Nonostante l’ok del Comitato tecnico scientifico, Palazzo Chigi resta prudente e rimanda ancora il via libera per le attività della movida, ma si pensa ai ristori economici per il settore.
Un deejay
Sul tavolo del governo sarebbe stata messa la possibilità di prevedere dei ristori per le mancate entrate subite dall’intero settore che, a questo punto, rischia di non riaprire né il 3 luglio, come proposto dal centrodestra, né il 10, una delle date indicate dagli esperti del Cts.

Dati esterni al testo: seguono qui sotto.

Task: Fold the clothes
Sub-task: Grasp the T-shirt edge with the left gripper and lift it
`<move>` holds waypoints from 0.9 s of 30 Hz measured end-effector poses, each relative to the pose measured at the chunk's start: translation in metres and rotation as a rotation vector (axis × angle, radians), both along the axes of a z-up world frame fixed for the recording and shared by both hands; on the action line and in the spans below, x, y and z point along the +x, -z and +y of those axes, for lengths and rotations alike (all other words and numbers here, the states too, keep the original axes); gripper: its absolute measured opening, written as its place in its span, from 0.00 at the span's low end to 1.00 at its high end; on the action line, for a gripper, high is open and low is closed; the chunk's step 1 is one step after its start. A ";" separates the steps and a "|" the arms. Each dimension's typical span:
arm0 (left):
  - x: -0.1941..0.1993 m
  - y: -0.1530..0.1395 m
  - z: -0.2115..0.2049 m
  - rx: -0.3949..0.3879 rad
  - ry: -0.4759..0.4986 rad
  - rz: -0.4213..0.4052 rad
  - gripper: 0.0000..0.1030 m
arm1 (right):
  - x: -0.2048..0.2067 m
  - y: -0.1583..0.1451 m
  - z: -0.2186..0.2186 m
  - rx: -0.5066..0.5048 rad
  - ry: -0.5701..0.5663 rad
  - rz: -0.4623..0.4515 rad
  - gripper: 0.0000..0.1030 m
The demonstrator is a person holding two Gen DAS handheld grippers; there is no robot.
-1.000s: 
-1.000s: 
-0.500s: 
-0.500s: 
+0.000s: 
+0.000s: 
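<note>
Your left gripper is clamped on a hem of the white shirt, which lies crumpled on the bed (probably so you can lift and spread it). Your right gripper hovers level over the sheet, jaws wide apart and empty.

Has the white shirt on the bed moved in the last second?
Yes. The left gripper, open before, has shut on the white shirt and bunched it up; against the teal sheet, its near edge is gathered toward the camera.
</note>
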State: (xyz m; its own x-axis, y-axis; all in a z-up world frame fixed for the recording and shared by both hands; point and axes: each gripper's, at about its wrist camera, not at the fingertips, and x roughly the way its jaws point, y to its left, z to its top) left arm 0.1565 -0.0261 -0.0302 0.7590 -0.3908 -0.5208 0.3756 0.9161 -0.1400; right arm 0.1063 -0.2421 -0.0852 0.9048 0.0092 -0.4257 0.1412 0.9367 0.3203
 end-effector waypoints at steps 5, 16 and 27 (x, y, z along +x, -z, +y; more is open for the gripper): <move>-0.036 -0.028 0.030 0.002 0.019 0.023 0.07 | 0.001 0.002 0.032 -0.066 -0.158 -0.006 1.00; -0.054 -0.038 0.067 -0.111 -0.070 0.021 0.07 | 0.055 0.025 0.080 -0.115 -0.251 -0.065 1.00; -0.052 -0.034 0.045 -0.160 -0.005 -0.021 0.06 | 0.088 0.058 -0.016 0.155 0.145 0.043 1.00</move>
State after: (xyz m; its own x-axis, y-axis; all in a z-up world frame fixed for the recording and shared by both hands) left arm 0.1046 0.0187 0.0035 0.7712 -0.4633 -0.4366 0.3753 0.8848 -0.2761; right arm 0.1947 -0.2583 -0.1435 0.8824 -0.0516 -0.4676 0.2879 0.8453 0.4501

Il leader della Lega Matteo Salvini attacca su Twitter: “Perché punire ancora i giovani e le aziende? Locali per ragazzi e discoteche sono già aperti da tempo in Spagna, Germania, Svizzera, Austria e Grecia, dal 9 luglio anche in Francia. In Italia ancora nulla, neanche una data nonostante le richieste della Lega, di 3.000 imprenditori e 100.000 lavoratori”.

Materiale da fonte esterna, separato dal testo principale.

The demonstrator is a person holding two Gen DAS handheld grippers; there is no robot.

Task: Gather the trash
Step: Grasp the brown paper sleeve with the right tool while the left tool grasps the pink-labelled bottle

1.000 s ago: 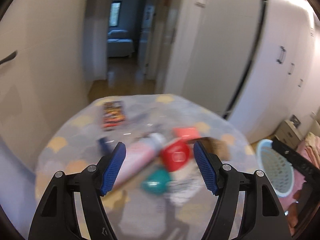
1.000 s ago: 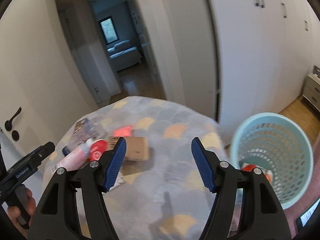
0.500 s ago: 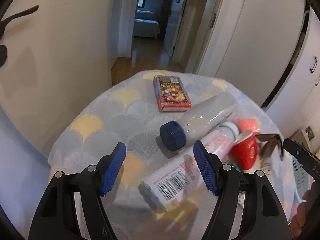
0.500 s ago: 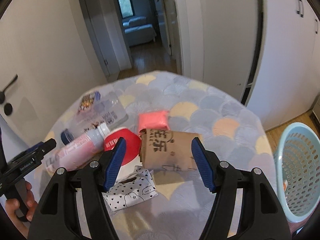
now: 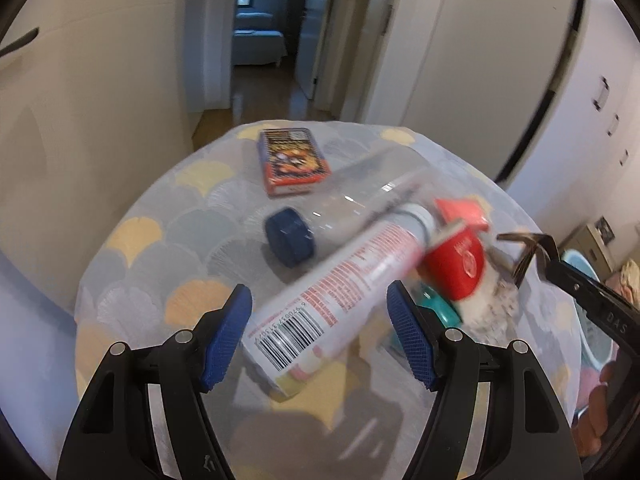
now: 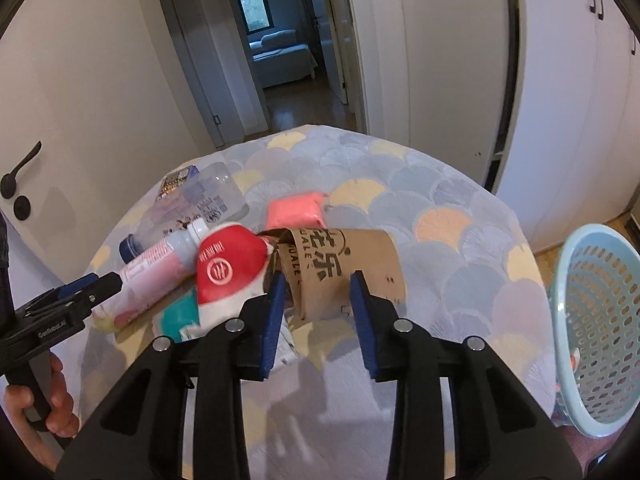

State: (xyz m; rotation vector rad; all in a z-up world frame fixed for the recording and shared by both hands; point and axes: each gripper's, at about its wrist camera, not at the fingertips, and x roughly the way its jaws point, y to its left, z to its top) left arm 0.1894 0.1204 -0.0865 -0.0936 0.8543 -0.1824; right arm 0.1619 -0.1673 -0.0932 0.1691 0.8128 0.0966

“Meglio un divertimento sicuro e controllato, con protocolli di sicurezza seri, oppure i rave party e le feste abusive e illegali, denunciate ormai in tutte le città italiane? – aggiunge Salvini – Torniamo alla vita ed al lavoro, tutti, il prima possibile”.
Interpellato su una possibile prossima apertura delle discoteche in funzione del green pass, sull’ipotesi di una rimodulazione dello stesso con due dosi e sulla variante Delta, il sottosegretario alla Salute Pierpaolo Sileri ha detto: “Al momento credo che la singola dose possa essere sufficiente. Aspetterei il prossimo monitoraggio” ma “se passi dal 20% di prevalenza al 40% e vedi una risalita dei casi allora è chiaro che devi agire tempestivamente, e questo è evidente”.